**Task instructions**
Print the lines below word for word, beginning with the first and ending with the line that holds "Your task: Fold", and skip every picture.

┌─ Input

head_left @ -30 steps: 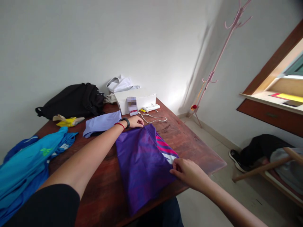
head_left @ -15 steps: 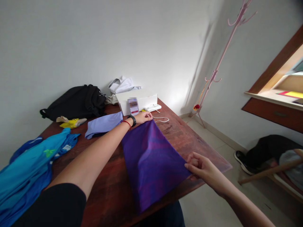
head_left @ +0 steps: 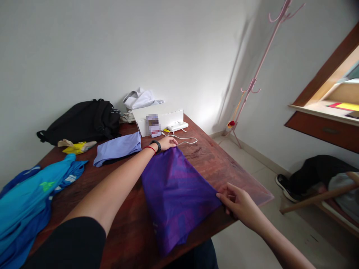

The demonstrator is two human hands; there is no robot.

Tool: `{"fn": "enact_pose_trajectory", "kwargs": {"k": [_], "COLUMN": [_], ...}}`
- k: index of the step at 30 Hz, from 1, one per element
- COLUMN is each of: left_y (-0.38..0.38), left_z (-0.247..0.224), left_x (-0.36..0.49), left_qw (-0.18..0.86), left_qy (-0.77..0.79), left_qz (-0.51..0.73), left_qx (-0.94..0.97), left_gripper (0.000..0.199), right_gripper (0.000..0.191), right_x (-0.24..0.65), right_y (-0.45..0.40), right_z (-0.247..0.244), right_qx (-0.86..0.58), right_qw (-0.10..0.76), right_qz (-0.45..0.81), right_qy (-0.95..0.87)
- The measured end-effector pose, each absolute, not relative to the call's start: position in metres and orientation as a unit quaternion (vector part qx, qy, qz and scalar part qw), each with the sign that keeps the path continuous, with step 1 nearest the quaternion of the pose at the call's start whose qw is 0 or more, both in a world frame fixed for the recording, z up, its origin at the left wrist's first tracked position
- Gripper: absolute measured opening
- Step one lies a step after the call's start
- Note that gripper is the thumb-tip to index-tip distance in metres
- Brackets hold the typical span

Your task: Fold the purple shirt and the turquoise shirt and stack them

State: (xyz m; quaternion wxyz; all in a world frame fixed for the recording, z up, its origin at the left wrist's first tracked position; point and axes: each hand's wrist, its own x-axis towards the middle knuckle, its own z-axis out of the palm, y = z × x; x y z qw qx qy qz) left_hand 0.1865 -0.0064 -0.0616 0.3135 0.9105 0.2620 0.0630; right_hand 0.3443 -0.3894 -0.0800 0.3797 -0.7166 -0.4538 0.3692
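Observation:
A purple piece of fabric, probably a garment, is stretched over the wooden table between my two hands. At its far corner my left hand is closed on the edge, with a black band and a red string on the wrist. My right hand pinches the right-hand corner near the table's front edge. The cloth's near end hangs toward the front of the table, partly creased. Just left of my left hand lies a folded lavender cloth.
Blue clothing spreads over the table's left side. Behind are a yellow item, a black backpack, a white box, a white device with a cable and white cloth. A pink coat rack stands right.
The purple cloth's near part has shifted and creased, its lower edge now bunched. Both hands keep their hold at the corners. The view has moved slightly.

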Motion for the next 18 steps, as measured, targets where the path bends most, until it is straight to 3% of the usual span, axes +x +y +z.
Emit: {"fn": "enact_pose_trajectory", "kwargs": {"k": [7,18], "left_y": [-0.008,-0.033], "left_z": [-0.067,-0.064], "left_x": [0.176,0.179], "left_qw": [0.258,0.171], "left_qy": [0.289,0.283], "left_qz": [0.066,0.102], "left_qx": [0.919,0.938], "left_gripper": [0.052,0.016], "right_gripper": [0.025,0.023], "right_x": [0.345,0.339], "right_y": [-0.391,-0.393], "right_z": [-0.080,-0.071], "right_qx": [-0.748,-0.751], "right_qw": [0.298,0.218], "right_qz": [0.218,0.214], "right_qy": [-0.552,-0.585]}}
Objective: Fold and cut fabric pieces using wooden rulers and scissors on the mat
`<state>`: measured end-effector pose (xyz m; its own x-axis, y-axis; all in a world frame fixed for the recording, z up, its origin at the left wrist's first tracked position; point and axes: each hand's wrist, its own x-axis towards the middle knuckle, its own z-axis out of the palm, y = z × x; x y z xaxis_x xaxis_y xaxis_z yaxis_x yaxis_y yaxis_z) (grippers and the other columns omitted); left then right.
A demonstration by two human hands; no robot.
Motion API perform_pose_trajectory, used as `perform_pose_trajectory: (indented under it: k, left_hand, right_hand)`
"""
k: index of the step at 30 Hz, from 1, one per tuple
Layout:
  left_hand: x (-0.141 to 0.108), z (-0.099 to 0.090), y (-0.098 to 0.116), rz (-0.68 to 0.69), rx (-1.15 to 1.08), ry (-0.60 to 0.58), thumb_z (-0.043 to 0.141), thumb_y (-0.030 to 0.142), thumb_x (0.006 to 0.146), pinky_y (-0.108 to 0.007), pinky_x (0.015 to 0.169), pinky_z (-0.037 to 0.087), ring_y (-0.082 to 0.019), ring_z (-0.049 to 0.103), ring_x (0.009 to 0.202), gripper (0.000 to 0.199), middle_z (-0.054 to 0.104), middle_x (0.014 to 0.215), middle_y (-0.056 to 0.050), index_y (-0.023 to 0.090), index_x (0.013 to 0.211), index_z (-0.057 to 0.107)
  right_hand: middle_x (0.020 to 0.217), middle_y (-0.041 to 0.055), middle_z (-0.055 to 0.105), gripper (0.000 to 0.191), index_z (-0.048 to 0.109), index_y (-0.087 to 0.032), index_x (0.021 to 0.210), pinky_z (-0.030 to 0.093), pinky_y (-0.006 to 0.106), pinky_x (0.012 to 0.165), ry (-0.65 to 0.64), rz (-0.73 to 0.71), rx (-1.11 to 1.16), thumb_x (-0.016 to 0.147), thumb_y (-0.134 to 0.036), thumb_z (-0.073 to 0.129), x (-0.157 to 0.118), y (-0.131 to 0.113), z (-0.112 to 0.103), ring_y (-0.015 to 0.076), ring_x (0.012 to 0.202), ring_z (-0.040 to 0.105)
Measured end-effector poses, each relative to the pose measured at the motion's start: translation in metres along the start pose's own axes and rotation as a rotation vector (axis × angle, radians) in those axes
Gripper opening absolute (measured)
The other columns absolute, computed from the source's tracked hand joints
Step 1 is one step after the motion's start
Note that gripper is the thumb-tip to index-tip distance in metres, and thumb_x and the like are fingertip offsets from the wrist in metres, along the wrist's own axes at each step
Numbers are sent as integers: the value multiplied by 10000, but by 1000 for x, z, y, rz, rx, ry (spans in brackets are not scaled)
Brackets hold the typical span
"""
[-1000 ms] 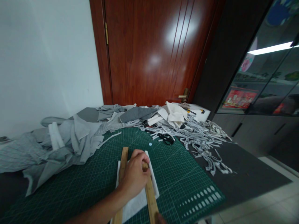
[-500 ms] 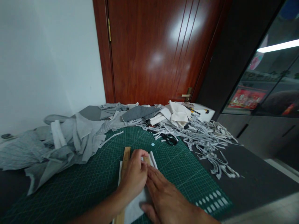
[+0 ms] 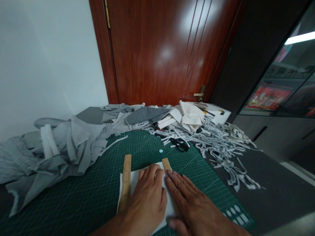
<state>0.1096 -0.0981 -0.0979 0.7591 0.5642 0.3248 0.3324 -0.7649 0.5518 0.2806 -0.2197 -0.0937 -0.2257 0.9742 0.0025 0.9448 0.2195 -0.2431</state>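
Observation:
A piece of white cloth (image 3: pixel 135 178) lies on the green cutting mat (image 3: pixel 145 144) in front of me. My left hand (image 3: pixel 149 196) rests palm down on the cloth, fingers pointing forward and slightly bent. One wooden ruler (image 3: pixel 126 173) runs along the cloth's left side, just beside that hand. Over the right side of the cloth lies a second wooden ruler (image 3: pixel 166 165). My right hand (image 3: pixel 190 200) is laid flat along this ruler, fingers stretched out, and covers much of it.
Grey fabric pieces (image 3: pixel 83 141) are heaped on the left. A pile of thin cloth strips (image 3: pixel 223 144) spreads on the right, near black-handled scissors (image 3: pixel 180 145). Cream fabric (image 3: pixel 190 116) and a white box (image 3: pixel 218 113) stand at the back, before a brown door (image 3: pixel 157 59).
The right ruler and my right hand have moved right, away from the left ruler. My left hand has turned palm down and now lies on the cloth between the rulers.

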Motion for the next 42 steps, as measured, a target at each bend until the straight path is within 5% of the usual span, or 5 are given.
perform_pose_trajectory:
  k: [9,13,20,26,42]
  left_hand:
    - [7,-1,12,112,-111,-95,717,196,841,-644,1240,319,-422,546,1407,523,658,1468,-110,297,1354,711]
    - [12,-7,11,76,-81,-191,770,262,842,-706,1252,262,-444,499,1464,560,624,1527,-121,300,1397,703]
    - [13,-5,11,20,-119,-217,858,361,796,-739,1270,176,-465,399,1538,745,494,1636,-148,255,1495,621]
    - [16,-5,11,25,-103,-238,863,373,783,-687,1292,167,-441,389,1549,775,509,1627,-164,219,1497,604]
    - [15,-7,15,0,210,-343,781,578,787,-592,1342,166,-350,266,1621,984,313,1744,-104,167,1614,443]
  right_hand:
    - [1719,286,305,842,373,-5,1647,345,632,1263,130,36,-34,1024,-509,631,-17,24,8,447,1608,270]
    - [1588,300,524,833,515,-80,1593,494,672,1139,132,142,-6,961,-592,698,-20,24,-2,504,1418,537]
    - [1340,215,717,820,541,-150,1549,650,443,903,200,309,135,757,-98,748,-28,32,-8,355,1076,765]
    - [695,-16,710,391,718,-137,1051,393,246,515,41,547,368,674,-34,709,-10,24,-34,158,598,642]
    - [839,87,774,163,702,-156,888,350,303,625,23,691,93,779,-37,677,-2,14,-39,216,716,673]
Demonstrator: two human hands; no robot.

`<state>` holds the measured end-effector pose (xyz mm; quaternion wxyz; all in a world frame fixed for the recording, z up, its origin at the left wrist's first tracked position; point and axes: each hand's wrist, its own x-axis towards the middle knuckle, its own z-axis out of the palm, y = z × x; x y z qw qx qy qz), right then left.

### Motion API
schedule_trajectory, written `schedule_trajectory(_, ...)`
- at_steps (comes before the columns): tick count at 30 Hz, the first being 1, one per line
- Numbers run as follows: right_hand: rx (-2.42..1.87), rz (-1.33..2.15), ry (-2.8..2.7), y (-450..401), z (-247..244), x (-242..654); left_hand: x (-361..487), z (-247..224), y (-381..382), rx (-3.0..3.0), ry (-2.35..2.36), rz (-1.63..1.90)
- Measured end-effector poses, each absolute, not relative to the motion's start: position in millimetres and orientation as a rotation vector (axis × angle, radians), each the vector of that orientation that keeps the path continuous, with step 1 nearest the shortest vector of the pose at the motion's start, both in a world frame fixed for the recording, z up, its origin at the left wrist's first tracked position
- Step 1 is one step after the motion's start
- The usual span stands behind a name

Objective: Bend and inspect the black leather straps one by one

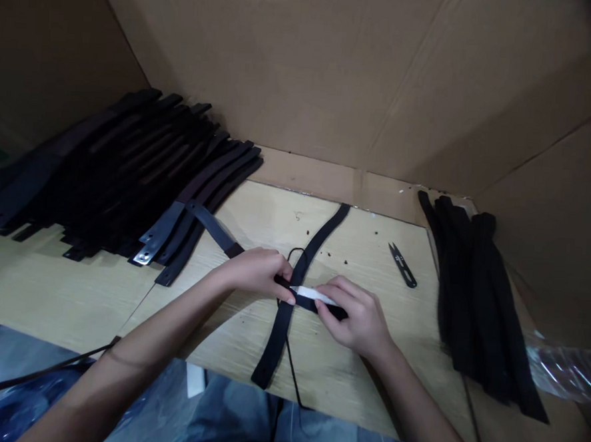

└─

**Your solution**
head_left @ -30 steps: 
head_left @ -15 steps: 
head_left @ +0 steps: 

The demonstrator is two human hands; there is no robot.

Tool: `{"fn": "enact_pose_trajectory", "kwargs": {"k": [_], "COLUMN": [_], ...}}`
- k: index of the step at 30 Hz, from 1, one per element
- COLUMN is each of: left_y (-0.38..0.38), left_z (-0.247..0.224), left_x (-0.36..0.49), left_qw (-0.18..0.86), left_qy (-0.77..0.79), left_qz (-0.51..0.73), left_qx (-0.94..0.97), left_gripper (0.000..0.199), right_gripper (0.000..0.191), right_x (-0.24..0.65), right_y (-0.45..0.40), right_z (-0.247..0.244), right_qx (-0.86..0.58), right_qw (-0.10..0.76), right_qz (-0.45..0.81), right_qy (-0.95..0.87)
- The measured end-effector pose, each absolute, not relative to the call's start: position in metres and orientation as a unit quaternion (vector part qx, qy, qz and scalar part qw), each with the sign that keeps the path continuous, with step 1 nearest the quaternion of the pose at the call's start whose qw is 0 or more, both in a world frame fixed for the recording, z up, its origin at the left wrist's first tracked position
- Gripper: absolute measured opening
- Step one lies a step after the call's start
- Note that gripper is the thumb-tip to index-tip distance in metres
- Brackets hold the typical span

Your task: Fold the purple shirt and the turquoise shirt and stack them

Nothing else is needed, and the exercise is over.